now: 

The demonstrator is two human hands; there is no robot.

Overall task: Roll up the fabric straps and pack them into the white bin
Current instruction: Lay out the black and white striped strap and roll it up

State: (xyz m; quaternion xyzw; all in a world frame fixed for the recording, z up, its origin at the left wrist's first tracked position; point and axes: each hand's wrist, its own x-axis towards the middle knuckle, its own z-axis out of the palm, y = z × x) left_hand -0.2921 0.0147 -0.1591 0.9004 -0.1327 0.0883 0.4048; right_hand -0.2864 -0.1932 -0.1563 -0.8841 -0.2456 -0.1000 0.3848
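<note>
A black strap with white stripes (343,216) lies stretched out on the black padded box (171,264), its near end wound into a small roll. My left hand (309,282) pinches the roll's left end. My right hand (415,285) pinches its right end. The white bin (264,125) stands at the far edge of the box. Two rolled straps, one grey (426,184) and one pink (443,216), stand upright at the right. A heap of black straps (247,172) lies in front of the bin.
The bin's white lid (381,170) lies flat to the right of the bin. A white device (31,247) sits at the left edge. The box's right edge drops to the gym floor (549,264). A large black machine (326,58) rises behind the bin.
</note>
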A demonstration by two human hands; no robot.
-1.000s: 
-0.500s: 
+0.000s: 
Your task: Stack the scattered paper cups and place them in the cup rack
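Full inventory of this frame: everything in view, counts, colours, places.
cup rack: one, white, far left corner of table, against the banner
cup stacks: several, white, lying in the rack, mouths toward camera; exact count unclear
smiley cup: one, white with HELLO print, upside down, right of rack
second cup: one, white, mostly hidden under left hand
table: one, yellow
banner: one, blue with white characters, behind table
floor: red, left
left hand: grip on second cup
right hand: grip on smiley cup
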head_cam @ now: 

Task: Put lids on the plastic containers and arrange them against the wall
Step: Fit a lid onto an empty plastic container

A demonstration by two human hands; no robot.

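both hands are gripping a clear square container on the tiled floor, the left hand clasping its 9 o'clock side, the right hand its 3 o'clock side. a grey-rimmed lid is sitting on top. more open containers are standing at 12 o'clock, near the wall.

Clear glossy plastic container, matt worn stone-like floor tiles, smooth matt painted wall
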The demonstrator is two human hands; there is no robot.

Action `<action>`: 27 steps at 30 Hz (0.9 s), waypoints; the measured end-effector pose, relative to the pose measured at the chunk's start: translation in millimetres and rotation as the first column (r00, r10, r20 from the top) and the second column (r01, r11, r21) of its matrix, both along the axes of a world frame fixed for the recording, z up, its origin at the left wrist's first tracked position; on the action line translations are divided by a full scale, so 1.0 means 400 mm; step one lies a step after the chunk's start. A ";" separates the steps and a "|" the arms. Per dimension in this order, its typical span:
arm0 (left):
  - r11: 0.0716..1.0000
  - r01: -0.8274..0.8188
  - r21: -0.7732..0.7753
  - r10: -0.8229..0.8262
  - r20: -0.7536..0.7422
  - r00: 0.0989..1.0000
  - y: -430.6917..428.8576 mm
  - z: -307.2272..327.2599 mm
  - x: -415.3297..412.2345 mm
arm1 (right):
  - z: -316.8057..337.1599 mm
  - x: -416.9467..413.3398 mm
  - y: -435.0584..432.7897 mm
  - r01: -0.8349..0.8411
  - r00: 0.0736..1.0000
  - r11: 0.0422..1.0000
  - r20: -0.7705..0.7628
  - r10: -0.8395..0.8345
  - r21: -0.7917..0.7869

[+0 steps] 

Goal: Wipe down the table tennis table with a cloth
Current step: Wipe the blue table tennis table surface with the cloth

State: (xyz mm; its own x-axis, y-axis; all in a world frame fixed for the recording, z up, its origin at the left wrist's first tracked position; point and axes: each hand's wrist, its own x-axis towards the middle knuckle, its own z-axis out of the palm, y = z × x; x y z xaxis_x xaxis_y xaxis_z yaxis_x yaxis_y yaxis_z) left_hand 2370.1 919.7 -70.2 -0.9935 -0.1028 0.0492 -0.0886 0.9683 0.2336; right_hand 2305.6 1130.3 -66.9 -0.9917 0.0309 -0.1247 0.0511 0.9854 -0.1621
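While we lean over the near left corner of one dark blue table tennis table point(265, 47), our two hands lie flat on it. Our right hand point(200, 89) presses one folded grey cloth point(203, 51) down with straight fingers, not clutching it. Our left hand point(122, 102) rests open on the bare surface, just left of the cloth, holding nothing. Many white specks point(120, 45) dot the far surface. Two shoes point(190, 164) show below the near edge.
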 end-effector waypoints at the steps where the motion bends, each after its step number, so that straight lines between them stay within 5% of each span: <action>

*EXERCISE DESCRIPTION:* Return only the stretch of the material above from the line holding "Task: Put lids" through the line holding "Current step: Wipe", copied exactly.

*EXERCISE RESPONSE:*
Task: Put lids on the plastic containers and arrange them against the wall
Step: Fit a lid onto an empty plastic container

A demonstration by two human hands; no robot.

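both hands are gripping a clear square container on the tiled floor, the left hand clasping its 9 o'clock side, the right hand its 3 o'clock side. a grey-rimmed lid is sitting on top. more open containers are standing at 12 o'clock, near the wall.

Clear glossy plastic container, matt worn stone-like floor tiles, smooth matt painted wall
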The demonstrator is two human hands; there is no robot.

Action `<action>`: 27 steps at 30 Hz (0.9 s), waypoints; the measured end-effector pose, relative to the pose measured at the chunk's start: translation in millimetres and rotation as the first column (r00, r10, r20 from the top) and the second column (r01, r11, r21) of its matrix, both along the axes of a world frame fixed for the recording, z up, its origin at the left wrist's first tracked position; on the action line translations are divided by a full scale, so 1.0 means 400 mm; step one lies a step after the chunk's start. A ";" separates the steps and a "|" the arms. Per dimension in this order, its typical span:
arm0 (left):
  - r11: 0.0716..1.0000
  - r01: -0.8274..0.8188
  - r21: -0.7732..0.7753
  - r10: -0.8229..0.8262
  - r20: -0.7536..0.7422
  - r00: 0.0989..1.0000
  - y: -430.6917..428.8576 mm
  - z: -307.2272..327.2599 mm
  - x: -415.3297..412.2345 mm
arm1 (right):
  - z: -316.8057..337.1599 mm
  - x: -416.9467..413.3398 mm
  - y: -435.0584..432.7897 mm
  - r01: -0.8349..0.8411
  - r00: 0.0736..1.0000
  - r11: 0.0422..1.0000
  - r20: -0.7705..0.7628
  - r10: -0.8395..0.8345
  - r21: -0.7917..0.7869

[+0 steps] 

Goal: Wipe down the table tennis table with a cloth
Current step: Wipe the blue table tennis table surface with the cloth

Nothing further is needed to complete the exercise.